**Exercise objective**
Each line below is to be written out in full, exactly as shown.

**Records for this exercise**
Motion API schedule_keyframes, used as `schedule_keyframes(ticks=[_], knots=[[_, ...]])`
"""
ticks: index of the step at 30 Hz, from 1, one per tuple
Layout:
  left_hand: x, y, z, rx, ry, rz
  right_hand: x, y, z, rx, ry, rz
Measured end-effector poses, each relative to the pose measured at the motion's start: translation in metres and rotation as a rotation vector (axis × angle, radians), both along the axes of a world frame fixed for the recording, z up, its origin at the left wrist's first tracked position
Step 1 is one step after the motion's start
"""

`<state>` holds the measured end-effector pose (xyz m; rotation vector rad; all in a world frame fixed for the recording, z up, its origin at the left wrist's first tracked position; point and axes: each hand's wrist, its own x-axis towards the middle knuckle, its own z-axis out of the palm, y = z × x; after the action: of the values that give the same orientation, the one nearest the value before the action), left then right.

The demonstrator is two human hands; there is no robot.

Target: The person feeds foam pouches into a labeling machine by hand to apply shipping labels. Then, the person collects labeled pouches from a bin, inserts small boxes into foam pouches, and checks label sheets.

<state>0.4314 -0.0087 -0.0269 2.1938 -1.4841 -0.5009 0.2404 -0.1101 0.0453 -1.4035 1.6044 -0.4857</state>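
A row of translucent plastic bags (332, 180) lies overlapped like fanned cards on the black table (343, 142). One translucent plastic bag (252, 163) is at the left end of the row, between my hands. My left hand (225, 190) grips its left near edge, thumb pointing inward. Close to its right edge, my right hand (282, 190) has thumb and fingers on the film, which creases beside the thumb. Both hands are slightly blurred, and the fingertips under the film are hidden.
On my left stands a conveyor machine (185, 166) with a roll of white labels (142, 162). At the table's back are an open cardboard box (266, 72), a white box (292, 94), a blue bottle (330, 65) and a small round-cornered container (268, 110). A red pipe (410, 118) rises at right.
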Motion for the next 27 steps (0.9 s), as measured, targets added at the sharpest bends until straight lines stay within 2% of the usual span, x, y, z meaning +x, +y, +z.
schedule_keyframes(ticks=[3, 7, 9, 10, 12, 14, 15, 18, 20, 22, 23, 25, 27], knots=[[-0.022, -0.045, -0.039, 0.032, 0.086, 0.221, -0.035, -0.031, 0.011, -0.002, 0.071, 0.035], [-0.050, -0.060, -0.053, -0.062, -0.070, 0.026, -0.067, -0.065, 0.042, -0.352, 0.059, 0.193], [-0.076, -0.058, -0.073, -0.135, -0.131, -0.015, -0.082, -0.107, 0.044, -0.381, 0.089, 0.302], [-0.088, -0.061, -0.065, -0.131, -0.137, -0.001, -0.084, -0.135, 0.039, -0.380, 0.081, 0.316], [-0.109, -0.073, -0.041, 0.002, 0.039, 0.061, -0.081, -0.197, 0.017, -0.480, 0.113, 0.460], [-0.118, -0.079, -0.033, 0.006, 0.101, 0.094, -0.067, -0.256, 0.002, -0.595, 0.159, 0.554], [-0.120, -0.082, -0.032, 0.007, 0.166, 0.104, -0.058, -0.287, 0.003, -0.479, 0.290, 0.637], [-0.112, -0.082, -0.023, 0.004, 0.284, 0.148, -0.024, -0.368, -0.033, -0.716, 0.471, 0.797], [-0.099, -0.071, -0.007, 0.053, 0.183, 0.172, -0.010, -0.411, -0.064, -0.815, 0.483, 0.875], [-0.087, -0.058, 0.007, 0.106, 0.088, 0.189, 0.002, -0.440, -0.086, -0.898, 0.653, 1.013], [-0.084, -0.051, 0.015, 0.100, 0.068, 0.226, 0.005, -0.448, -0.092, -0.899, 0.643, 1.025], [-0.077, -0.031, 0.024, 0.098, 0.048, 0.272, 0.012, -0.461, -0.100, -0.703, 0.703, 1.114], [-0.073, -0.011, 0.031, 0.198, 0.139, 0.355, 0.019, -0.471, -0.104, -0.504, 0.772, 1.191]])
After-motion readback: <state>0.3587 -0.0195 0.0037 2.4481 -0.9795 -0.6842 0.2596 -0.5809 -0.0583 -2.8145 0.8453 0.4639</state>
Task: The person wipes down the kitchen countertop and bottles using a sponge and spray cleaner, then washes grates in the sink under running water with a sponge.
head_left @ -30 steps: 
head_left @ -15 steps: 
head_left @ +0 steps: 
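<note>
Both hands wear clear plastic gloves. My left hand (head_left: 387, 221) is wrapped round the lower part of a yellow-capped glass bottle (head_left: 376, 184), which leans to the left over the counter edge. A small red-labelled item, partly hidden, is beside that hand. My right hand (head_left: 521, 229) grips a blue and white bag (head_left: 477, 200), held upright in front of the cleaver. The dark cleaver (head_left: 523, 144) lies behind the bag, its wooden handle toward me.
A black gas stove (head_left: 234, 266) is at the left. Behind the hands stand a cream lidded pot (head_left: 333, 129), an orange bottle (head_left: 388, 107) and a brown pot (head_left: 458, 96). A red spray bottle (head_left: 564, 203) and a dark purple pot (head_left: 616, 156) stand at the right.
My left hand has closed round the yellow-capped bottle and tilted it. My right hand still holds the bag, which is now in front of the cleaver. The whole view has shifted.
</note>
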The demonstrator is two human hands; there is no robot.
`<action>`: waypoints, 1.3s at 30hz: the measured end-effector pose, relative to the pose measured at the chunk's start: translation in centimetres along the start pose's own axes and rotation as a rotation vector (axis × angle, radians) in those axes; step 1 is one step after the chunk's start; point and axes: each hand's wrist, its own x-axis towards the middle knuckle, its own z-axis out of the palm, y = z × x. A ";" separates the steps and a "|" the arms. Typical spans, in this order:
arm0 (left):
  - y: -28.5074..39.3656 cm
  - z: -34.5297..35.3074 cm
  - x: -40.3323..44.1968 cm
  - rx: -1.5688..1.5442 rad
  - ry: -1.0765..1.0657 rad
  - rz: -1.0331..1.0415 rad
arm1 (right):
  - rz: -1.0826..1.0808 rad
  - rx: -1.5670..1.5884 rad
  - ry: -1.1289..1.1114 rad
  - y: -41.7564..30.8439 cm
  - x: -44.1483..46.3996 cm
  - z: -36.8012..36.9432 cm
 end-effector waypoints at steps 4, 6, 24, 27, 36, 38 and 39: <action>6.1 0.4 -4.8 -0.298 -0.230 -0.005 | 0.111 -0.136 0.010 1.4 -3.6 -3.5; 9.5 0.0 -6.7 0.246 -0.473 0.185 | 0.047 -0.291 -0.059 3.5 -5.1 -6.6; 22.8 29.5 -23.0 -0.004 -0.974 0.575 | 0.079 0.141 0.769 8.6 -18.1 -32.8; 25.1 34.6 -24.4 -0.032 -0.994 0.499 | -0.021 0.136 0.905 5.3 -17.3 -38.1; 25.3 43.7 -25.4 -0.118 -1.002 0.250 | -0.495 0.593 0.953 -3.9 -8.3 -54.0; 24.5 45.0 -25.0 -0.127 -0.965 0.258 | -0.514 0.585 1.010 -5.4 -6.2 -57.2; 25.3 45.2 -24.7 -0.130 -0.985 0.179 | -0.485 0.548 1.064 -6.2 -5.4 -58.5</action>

**Expected answer**
Motion API schedule_keyframes, used as `schedule_keyframes(ticks=[_], knots=[[_, ...]])`
"""
ticks: index of the step at 30 Hz, from 1, one per tuple
Layout:
  left_hand: x, y, z, rx, ry, rz
  right_hand: x, y, z, rx, ry, rz
Measured end-effector poses, each relative to the pose measured at the motion's start: translation in metres and rotation as a rotation vector (axis × angle, radians), both along the axes of a world frame fixed for the recording, z up, its origin at the left wrist's first tracked position
Step 1 is one step after the motion's start
"""

`<state>` holds the measured end-effector pose (xyz m; rotation vector rad; all in a world frame fixed for the recording, z up, its origin at the left wrist's first tracked position; point and axes: each hand's wrist, its own x-axis towards the middle knuckle, its own z-axis out of the palm, y = z × x; after the action: of the values that give the same orientation, the one nearest the value before the action), left then right.

The demonstrator is two human hands; there is no robot.

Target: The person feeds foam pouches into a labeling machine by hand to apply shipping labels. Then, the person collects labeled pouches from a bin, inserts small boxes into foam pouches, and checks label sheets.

<state>0.4314 -0.0087 -0.0269 2.1938 -1.4841 -0.5009 0.2404 -0.1101 0.0453 -1.4035 1.6044 -0.4857</state>
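A row of translucent plastic bags (332, 180) lies overlapped like fanned cards on the black table (343, 142). One translucent plastic bag (252, 163) is at the left end of the row, between my hands. My left hand (225, 190) grips its left near edge, thumb pointing inward. Close to its right edge, my right hand (282, 190) has thumb and fingers on the film, which creases beside the thumb. Both hands are slightly blurred, and the fingertips under the film are hidden.
On my left stands a conveyor machine (185, 166) with a roll of white labels (142, 162). At the table's back are an open cardboard box (266, 72), a white box (292, 94), a blue bottle (330, 65) and a small round-cornered container (268, 110). A red pipe (410, 118) rises at right.
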Motion for the next 27 steps (0.9 s), as measured, targets added at the sharpest bends until straight lines stay within 2% of the usual span, x, y, z meaning +x, +y, +z.
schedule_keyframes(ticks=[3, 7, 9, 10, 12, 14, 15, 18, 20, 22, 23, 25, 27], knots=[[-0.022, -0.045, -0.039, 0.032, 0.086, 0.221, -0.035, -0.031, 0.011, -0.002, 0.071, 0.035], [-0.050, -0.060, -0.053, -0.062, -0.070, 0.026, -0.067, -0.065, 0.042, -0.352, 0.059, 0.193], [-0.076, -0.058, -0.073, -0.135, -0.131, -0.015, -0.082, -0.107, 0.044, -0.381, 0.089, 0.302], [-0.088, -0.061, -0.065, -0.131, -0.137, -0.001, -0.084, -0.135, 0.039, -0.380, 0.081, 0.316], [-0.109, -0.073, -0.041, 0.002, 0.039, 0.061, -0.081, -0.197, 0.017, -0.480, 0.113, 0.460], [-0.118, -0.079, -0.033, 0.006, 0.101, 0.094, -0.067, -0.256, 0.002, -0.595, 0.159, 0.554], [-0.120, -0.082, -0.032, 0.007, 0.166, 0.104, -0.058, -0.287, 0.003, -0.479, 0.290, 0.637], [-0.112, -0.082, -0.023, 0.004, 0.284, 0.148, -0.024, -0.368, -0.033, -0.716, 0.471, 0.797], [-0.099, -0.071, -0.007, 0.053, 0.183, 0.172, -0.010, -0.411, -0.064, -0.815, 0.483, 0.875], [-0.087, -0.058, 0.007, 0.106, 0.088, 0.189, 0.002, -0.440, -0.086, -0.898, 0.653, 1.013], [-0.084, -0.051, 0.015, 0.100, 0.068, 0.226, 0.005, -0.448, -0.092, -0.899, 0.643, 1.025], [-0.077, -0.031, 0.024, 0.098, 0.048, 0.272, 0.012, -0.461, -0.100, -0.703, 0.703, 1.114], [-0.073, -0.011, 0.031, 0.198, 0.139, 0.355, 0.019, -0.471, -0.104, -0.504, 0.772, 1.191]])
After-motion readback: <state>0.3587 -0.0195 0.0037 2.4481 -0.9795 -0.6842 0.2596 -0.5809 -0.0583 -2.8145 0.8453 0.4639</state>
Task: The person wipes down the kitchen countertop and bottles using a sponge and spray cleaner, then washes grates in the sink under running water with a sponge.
head_left @ -30 steps: 
head_left @ -15 steps: 
head_left @ +0 steps: 
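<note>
Both hands wear clear plastic gloves. My left hand (head_left: 387, 221) is wrapped round the lower part of a yellow-capped glass bottle (head_left: 376, 184), which leans to the left over the counter edge. A small red-labelled item, partly hidden, is beside that hand. My right hand (head_left: 521, 229) grips a blue and white bag (head_left: 477, 200), held upright in front of the cleaver. The dark cleaver (head_left: 523, 144) lies behind the bag, its wooden handle toward me.
A black gas stove (head_left: 234, 266) is at the left. Behind the hands stand a cream lidded pot (head_left: 333, 129), an orange bottle (head_left: 388, 107) and a brown pot (head_left: 458, 96). A red spray bottle (head_left: 564, 203) and a dark purple pot (head_left: 616, 156) stand at the right.
My left hand has closed round the yellow-capped bottle and tilted it. My right hand still holds the bag, which is now in front of the cleaver. The whole view has shifted.
</note>
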The demonstrator is two human hands; there is no robot.
`<action>`: waypoints, 1.3s at 30hz: the measured end-effector pose, relative to the pose measured at the chunk's start: translation in centimetres along the start pose's own axes and rotation as a rotation vector (axis × angle, radians) in those axes; step 1 is one step after the chunk's start; point and axes: each hand's wrist, its own x-axis towards the middle knuckle, its own z-axis out of the palm, y = z × x. A ";" separates the steps and a "|" the arms. Typical spans, in this order:
arm0 (left):
  - y: -28.5074..39.3656 cm
  - z: -34.5297..35.3074 cm
  - x: -40.3323..44.1968 cm
  - rx: -1.5688..1.5442 rad
  - ry: -1.0765..1.0657 rad
  - rz: -1.0331..1.0415 rad
arm1 (right):
  - rz: -1.0826..1.0808 rad
  - rx: -1.5670..1.5884 rad
  - ry: -1.1289..1.1114 rad
  - y: -41.7564..30.8439 cm
  - x: -44.1483..46.3996 cm
  - z: -36.8012..36.9432 cm
 end-effector waypoints at steps 4, 6, 24, 27, 36, 38 and 39: <action>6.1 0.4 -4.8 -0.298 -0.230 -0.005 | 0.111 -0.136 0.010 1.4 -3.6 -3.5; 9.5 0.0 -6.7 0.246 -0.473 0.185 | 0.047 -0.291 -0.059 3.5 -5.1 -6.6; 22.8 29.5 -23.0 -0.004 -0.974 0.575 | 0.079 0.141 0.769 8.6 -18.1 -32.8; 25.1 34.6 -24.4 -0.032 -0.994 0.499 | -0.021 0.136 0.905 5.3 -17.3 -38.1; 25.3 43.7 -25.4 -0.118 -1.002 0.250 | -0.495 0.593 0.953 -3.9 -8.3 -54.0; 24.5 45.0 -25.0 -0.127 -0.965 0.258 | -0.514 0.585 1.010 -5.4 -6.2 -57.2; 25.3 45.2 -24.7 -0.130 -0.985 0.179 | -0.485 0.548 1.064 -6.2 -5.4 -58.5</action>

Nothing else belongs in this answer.